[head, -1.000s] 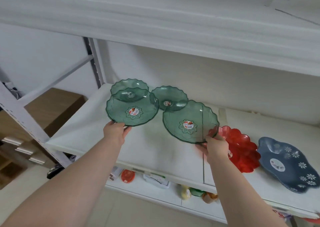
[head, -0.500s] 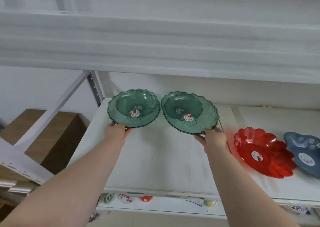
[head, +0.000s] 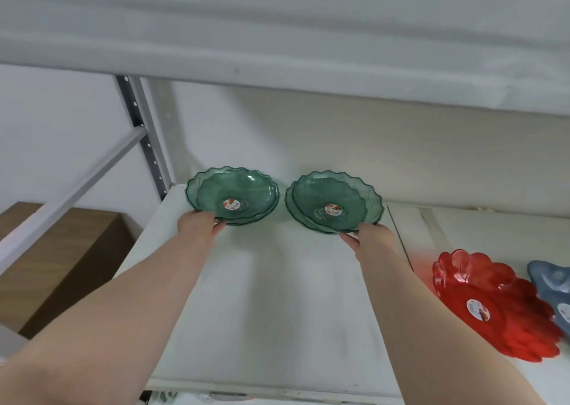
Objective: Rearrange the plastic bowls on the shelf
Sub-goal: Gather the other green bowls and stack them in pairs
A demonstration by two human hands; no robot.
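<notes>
Two stacks of translucent green scalloped bowls sit at the back of the white shelf (head: 265, 296). My left hand (head: 199, 228) grips the near rim of the left green bowl (head: 233, 195), which is nested in another green bowl. My right hand (head: 371, 239) grips the near rim of the right green bowl (head: 334, 204), also nested in a second one. Each top bowl has a red sticker in its centre.
A red flower-shaped bowl (head: 493, 306) lies on the shelf at the right, with a blue bowl (head: 552, 284) beyond it at the frame edge. The upper shelf board (head: 277, 49) hangs low overhead. A grey upright post (head: 145, 139) and a brown box (head: 61, 259) stand at the left.
Both hands carried the held green bowls back and down onto the two bowls that stood at the rear, so each pair is now nested. The view has moved closer under the upper shelf.
</notes>
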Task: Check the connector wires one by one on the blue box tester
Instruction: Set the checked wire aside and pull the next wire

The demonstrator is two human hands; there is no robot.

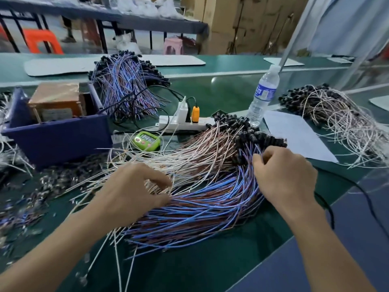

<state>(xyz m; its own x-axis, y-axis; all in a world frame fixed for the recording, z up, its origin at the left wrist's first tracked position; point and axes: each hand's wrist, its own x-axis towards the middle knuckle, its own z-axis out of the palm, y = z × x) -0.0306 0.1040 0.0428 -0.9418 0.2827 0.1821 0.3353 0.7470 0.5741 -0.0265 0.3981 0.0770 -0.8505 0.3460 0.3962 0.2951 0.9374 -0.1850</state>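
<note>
On the green work mat, directly in front of the person, the connector wires lie in one fanned heap: blue-and-brown strands nearest, white-and-pink strands behind, and the black connectors bunched at the far right end. The left hand has its fingers curled and pinches the loose white ends at the left of the heap. The right hand has its fingers curled into the blue strands just below the connectors. Whether either hand has singled out one wire cannot be told. The wires appear light, thin and limp, and likely to tangle; a pull at mid-length would probably drag neighbouring strands along. Take hold at the rigid connector body, or just behind it, and draw the strand out along its own run. The blue box tester stands at the left, near the heap. A green timer and a power strip lie just beyond the heap beside the box, so the path to the tester is narrow. A water bottle stands upright near the connectors and may tip if snagged. A black cable runs beside the right wrist. Open room lies toward the near edge of the mat.
</note>
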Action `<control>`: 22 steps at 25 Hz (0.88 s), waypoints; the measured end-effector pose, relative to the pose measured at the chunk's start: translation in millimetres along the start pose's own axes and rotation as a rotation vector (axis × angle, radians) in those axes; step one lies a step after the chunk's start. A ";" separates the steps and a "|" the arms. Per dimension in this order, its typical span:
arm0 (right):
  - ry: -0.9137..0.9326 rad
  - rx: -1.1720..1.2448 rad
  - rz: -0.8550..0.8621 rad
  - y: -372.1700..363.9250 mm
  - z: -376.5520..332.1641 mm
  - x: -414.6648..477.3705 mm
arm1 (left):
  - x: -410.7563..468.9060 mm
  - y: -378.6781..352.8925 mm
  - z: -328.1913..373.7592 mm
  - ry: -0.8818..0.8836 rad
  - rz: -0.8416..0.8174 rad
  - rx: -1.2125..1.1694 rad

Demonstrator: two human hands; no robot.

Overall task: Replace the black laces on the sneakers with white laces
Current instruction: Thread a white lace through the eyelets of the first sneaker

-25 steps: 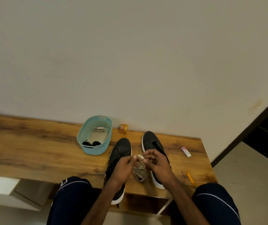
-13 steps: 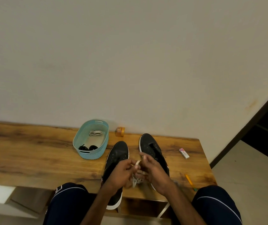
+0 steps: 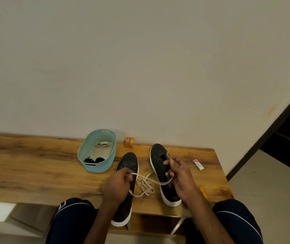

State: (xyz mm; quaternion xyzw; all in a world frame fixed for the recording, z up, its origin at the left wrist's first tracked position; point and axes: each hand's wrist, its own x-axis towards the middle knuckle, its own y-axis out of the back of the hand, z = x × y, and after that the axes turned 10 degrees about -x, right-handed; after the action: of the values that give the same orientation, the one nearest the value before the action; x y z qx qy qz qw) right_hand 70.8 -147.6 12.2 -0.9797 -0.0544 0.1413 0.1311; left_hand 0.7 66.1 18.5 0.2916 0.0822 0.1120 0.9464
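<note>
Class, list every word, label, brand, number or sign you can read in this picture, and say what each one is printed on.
No text reads clearly here.
Eraser wrapper: a short printed word, too small to read.
Small orange object by the wall: dark marking, too blurred to read.
Shorts, left leg: a white mark, not legible.
Sneakers and basket: no lettering visible.

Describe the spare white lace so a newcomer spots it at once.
On the wooden table, find the teal basket left of the sneakers. The spare white lace lies bundled at its far end; the black laces sit at the near end, and the other white lace is held, uncoiled.
</note>
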 end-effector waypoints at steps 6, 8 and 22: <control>0.008 -0.426 -0.281 -20.9 24.9 -10.9 | 0.2 -28.4 12.3 0.066 -0.161 -0.542; -0.002 -0.530 -0.307 -20.5 27.2 -10.8 | 1.6 -29.5 11.2 0.086 -0.120 -0.614; 0.045 -0.649 -0.143 -21.3 42.5 -3.5 | 9.6 -26.2 -3.4 -0.012 0.105 -0.364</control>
State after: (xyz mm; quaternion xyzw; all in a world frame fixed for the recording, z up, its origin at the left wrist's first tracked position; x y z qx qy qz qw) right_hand 53.6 -117.5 -20.4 -0.9670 -0.1621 0.0854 -0.1772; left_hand 13.5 49.3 0.0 0.1199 0.0395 0.1725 0.9769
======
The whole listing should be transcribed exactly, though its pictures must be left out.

[head, -1.000s] 
[head, -0.500s] 
[head, +0.000s] 
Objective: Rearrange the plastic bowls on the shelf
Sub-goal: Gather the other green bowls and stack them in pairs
A demonstration by two human hands; no robot.
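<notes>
Two stacks of translucent green scalloped bowls sit at the back of the white shelf (head: 265, 296). My left hand (head: 199, 228) grips the near rim of the left green bowl (head: 233, 195), which is nested in another green bowl. My right hand (head: 371, 239) grips the near rim of the right green bowl (head: 334, 204), also nested in a second one. Each top bowl has a red sticker in its centre.
A red flower-shaped bowl (head: 493, 306) lies on the shelf at the right, with a blue bowl (head: 552, 284) beyond it at the frame edge. The upper shelf board (head: 277, 49) hangs low overhead. A grey upright post (head: 145, 139) and a brown box (head: 61, 259) stand at the left.
Both hands carried the held green bowls back and down onto the two bowls that stood at the rear, so each pair is now nested. The view has moved closer under the upper shelf.
</notes>
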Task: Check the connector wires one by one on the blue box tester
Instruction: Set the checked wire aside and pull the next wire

The demonstrator is two human hands; there is no robot.


<state>(xyz m; its own x-axis, y-axis; all in a world frame fixed for the recording, z up, its origin at the left wrist's first tracked position; point and axes: each hand's wrist, its own x-axis towards the middle knuckle, its own z-axis out of the palm, y = z × x) -0.0306 0.1040 0.0428 -0.9418 0.2827 0.1821 0.3353 0.7470 0.5741 -0.0265 0.3981 0.0770 -0.8505 0.3460 0.3962 0.2951 0.9374 -0.1850</state>
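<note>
On the green work mat, directly in front of the person, the connector wires lie in one fanned heap: blue-and-brown strands nearest, white-and-pink strands behind, and the black connectors bunched at the far right end. The left hand has its fingers curled and pinches the loose white ends at the left of the heap. The right hand has its fingers curled into the blue strands just below the connectors. Whether either hand has singled out one wire cannot be told. The wires appear light, thin and limp, and likely to tangle; a pull at mid-length would probably drag neighbouring strands along. Take hold at the rigid connector body, or just behind it, and draw the strand out along its own run. The blue box tester stands at the left, near the heap. A green timer and a power strip lie just beyond the heap beside the box, so the path to the tester is narrow. A water bottle stands upright near the connectors and may tip if snagged. A black cable runs beside the right wrist. Open room lies toward the near edge of the mat.
</note>
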Action `<control>`: 22 steps at 25 Hz (0.88 s), waypoints; the measured end-effector pose, relative to the pose measured at the chunk's start: translation in millimetres along the start pose's own axes and rotation as a rotation vector (axis × angle, radians) in those axes; step one lies a step after the chunk's start. A ";" separates the steps and a "|" the arms. Per dimension in this order, its typical span:
arm0 (right):
  - ry: -0.9137..0.9326 rad
  - rx: -1.1720..1.2448 rad
  - rz: -0.8550..0.8621 rad
  - y: -372.1700..363.9250 mm
  - z: -376.5520..332.1641 mm
  - x: -414.6648..477.3705 mm
arm1 (left):
  - x: -410.7563..468.9060 mm
  - y: -378.6781..352.8925 mm
  - z: -328.1913..373.7592 mm
  - ry: -0.8818..0.8836 rad
  - rz: -0.8416..0.8174 rad
  - rx: -1.2125..1.1694 rad

Demonstrator: two human hands; no robot.

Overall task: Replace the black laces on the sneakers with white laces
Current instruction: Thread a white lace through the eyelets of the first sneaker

-25 steps: 
-13 steps: 
+0 steps: 

State: (xyz mm; quaternion xyzw; all in a world frame fixed for the recording, z up, its origin at the left wrist's first tracked position; point and axes: each hand's wrist, its own x-axis towards the middle knuckle, its own y-axis out of the back of the hand, z = x × y, and after that the axes turned 10 degrees about -x, right-handed; after the action: of the values that give the same orientation, the one nearest the value before the action; x y z qx qy qz qw) right_hand 70.8 -147.6 12.2 -0.9797 -0.0544 0.1413 0.1311; left_hand 0.7 66.1 18.5 0.2916 0.0822 0.1120 0.9464
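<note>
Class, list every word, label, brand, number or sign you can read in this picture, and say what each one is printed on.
No text reads clearly here.
Eraser wrapper: a short printed word, too small to read.
Small orange object by the wall: dark marking, too blurred to read.
Shorts, left leg: a white mark, not legible.
Sneakers and basket: no lettering visible.

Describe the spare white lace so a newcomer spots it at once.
On the wooden table, find the teal basket left of the sneakers. The spare white lace lies bundled at its far end; the black laces sit at the near end, and the other white lace is held, uncoiled.
</note>
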 end-effector waypoints at steps 6, 8 and 22: <control>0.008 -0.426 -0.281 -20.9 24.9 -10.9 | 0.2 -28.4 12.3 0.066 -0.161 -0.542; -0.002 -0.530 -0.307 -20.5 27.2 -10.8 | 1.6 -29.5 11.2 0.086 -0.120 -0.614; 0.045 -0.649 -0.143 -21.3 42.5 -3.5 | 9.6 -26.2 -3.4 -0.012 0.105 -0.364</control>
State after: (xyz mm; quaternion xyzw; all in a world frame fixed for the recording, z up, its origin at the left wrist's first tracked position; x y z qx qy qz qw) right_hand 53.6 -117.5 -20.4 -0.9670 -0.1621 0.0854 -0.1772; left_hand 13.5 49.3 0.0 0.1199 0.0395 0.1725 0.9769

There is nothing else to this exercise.